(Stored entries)
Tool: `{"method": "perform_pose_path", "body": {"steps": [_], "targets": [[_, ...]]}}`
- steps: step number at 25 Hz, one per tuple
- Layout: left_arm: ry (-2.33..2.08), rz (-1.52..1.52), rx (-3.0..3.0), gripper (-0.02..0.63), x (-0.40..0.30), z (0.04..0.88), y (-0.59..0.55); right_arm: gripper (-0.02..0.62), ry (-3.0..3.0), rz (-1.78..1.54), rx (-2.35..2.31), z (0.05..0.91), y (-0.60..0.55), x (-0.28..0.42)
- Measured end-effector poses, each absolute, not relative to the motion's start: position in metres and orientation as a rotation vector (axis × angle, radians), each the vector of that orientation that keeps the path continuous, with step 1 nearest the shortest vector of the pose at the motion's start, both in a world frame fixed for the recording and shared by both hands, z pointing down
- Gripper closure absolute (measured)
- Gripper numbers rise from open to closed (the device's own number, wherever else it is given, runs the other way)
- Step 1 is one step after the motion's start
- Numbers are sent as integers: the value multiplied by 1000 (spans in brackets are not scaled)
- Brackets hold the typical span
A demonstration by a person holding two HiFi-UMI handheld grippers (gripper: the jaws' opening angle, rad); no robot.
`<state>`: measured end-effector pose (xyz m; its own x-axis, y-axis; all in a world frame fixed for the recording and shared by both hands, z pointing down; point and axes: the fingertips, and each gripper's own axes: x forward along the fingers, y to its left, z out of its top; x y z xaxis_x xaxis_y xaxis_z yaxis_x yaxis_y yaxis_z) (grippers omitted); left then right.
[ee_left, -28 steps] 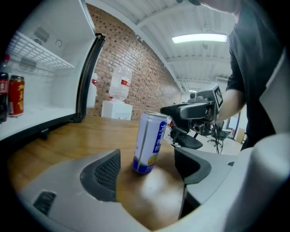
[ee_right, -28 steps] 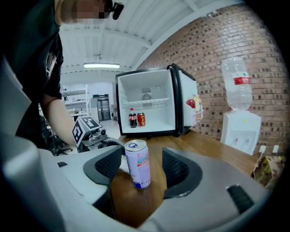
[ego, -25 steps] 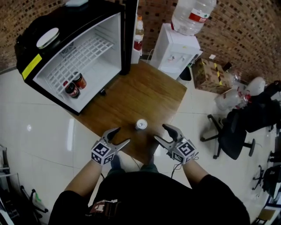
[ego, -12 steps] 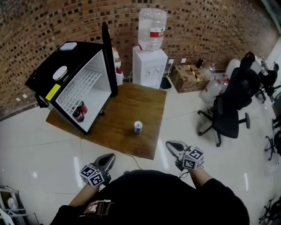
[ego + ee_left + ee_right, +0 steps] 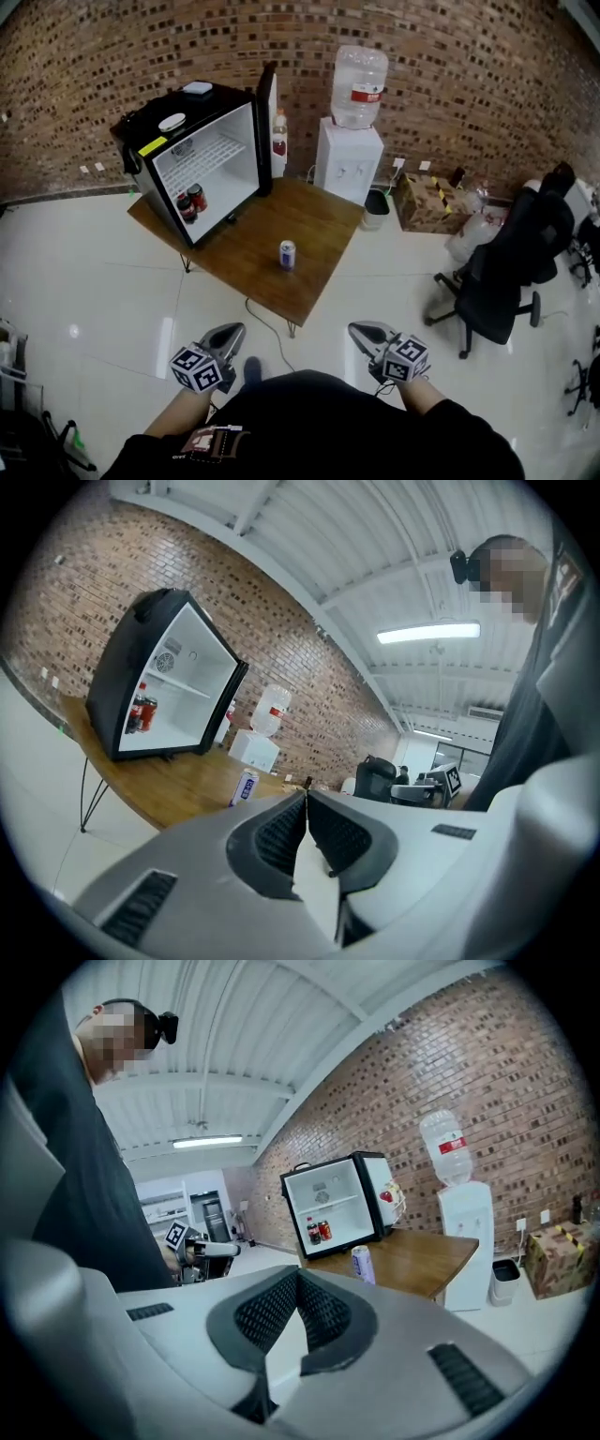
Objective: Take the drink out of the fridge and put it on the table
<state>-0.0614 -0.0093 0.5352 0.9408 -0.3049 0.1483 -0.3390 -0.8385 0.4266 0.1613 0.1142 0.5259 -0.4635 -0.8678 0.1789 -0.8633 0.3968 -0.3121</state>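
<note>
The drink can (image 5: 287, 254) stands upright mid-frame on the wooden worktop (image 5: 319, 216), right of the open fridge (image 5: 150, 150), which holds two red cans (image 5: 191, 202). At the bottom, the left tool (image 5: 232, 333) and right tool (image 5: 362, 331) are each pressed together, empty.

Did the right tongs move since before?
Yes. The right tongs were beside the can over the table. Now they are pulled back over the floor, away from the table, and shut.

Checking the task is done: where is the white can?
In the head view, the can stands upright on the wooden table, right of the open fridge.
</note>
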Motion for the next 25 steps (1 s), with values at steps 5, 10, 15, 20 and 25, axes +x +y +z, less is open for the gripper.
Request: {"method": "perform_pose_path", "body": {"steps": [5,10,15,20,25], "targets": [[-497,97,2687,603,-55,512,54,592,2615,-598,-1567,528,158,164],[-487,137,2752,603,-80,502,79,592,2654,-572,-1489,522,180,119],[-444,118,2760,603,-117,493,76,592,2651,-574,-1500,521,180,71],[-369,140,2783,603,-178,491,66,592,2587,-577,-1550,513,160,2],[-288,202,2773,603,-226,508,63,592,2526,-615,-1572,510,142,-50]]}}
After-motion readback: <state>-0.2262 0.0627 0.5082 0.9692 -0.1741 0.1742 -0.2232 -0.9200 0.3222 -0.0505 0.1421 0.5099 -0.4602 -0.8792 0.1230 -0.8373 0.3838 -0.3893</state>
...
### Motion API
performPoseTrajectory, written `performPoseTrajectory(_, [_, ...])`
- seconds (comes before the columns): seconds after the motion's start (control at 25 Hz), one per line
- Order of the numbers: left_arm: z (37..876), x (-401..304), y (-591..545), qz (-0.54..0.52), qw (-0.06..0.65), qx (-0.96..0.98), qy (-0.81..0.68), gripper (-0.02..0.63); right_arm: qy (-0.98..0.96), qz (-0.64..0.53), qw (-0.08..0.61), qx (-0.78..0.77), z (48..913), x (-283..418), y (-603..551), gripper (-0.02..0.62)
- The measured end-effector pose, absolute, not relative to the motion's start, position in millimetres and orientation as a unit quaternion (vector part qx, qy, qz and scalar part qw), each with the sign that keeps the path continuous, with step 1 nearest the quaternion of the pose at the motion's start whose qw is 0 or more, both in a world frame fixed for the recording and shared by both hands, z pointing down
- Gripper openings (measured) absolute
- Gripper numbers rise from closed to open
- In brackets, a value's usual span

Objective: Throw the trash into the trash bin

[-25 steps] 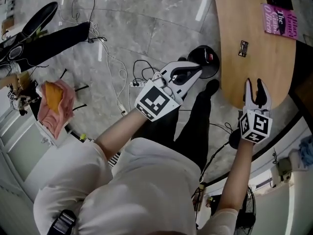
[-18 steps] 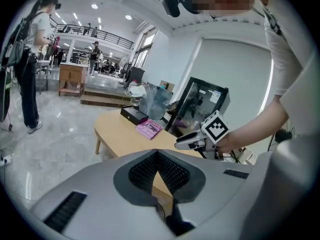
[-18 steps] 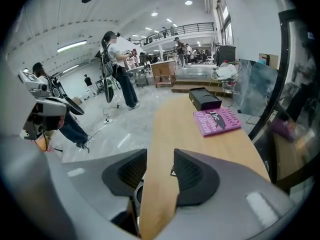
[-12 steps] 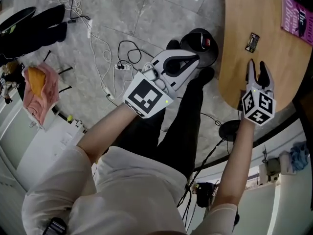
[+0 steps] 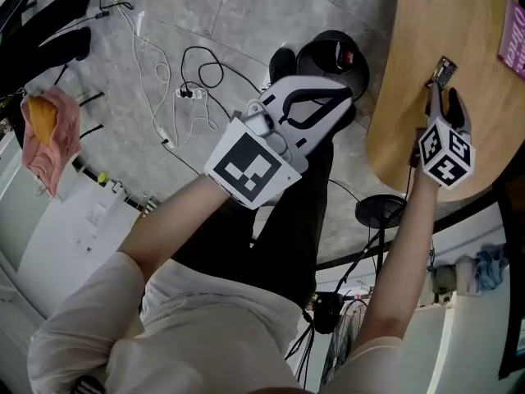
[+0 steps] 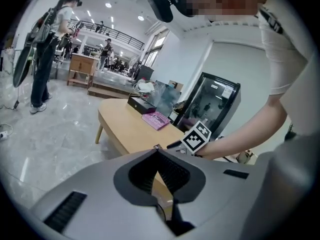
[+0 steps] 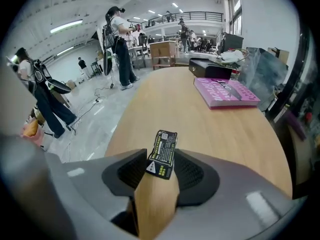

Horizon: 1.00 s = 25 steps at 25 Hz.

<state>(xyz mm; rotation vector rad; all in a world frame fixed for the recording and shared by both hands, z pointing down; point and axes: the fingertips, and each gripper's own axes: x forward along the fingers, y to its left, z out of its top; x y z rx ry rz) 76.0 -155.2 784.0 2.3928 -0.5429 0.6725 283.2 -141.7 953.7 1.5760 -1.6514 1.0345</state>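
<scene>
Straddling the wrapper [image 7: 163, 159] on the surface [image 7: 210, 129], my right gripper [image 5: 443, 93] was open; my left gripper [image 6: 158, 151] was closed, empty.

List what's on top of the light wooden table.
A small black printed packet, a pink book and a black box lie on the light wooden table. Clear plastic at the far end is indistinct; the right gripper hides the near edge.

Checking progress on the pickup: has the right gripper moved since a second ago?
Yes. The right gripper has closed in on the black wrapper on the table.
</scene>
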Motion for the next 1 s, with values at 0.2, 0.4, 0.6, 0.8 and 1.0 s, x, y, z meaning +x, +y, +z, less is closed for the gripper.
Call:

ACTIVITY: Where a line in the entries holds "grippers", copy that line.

ANSWER BOX:
A demonstration by a person holding two HiFi-UMI handheld grippers (gripper: the jaws' opening angle, rad); no robot.
`<state>`: measured end-effector pose (xyz m; its own x-axis, y-axis; all in a world frame fixed for the recording and shared by both hands, z pointing down; point and axes: the fingertips, and each gripper's own axes: x forward along the fingers, y to its left, z out of its top; x y z xaxis_x xaxis_y xaxis_z yaxis_x yaxis_y yaxis_z) (grippers omitted); left then right.

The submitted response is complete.